• Problem description: Tally the lines of the data that include the word "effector". Only the number is to be returned.

[Records drawn from a dataset]
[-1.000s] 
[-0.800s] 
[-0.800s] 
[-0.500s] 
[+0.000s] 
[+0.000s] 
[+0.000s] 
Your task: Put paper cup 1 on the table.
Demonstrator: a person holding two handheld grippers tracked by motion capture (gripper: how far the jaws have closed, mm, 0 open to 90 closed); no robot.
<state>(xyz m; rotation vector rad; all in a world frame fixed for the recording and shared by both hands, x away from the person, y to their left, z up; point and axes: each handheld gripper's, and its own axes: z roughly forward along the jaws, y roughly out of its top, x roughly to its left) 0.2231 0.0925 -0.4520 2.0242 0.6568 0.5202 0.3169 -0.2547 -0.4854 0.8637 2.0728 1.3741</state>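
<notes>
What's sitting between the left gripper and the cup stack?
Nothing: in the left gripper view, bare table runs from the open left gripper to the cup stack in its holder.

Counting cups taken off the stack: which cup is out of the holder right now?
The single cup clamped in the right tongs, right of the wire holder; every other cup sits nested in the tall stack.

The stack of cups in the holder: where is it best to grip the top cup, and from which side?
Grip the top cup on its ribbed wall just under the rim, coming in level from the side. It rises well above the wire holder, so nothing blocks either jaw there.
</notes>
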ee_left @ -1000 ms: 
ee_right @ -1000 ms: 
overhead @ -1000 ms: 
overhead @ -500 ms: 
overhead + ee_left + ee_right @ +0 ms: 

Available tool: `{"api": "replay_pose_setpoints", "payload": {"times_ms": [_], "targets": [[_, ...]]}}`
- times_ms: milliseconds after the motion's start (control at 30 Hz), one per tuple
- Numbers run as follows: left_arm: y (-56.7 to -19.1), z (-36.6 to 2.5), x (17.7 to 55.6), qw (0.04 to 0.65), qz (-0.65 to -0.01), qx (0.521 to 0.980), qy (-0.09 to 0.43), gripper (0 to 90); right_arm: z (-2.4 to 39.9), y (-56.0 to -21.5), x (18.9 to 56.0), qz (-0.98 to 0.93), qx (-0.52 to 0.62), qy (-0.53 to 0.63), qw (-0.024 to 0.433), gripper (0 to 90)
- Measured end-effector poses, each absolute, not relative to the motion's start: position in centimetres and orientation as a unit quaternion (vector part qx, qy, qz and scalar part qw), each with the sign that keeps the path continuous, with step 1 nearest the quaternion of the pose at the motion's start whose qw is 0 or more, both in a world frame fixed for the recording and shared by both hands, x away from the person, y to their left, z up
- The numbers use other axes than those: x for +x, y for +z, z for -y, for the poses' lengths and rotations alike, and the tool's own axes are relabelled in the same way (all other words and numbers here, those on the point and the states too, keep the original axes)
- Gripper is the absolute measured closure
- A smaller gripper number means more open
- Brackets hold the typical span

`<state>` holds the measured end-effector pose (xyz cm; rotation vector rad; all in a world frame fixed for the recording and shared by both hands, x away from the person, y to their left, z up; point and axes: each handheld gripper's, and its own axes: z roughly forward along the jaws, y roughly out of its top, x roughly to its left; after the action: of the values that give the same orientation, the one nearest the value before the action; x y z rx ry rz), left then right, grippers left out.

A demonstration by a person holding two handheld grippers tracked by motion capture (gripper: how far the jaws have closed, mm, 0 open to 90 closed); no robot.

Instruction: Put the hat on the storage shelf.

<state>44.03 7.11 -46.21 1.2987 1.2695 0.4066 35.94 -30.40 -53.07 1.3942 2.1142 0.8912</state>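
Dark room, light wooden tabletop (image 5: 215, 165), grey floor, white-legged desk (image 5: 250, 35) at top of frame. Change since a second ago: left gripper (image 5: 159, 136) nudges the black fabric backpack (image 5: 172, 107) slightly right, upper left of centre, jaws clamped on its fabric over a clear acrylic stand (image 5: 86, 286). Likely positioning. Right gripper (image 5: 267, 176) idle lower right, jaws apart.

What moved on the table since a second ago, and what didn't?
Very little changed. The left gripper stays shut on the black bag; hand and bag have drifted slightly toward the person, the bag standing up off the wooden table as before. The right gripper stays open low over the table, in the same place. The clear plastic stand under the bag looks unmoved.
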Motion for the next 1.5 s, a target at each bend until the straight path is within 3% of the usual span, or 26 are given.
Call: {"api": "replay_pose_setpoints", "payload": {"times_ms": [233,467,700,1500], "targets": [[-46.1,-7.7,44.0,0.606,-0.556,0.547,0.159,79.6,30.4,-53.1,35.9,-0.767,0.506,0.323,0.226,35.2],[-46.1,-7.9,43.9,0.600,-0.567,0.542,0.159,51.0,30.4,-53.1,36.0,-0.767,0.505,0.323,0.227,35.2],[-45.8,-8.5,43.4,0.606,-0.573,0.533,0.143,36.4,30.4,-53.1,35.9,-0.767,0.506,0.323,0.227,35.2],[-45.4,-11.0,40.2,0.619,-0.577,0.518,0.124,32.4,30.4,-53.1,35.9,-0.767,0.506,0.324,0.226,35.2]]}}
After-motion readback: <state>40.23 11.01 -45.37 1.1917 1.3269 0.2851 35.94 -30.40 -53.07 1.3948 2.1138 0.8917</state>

• Answer box: 2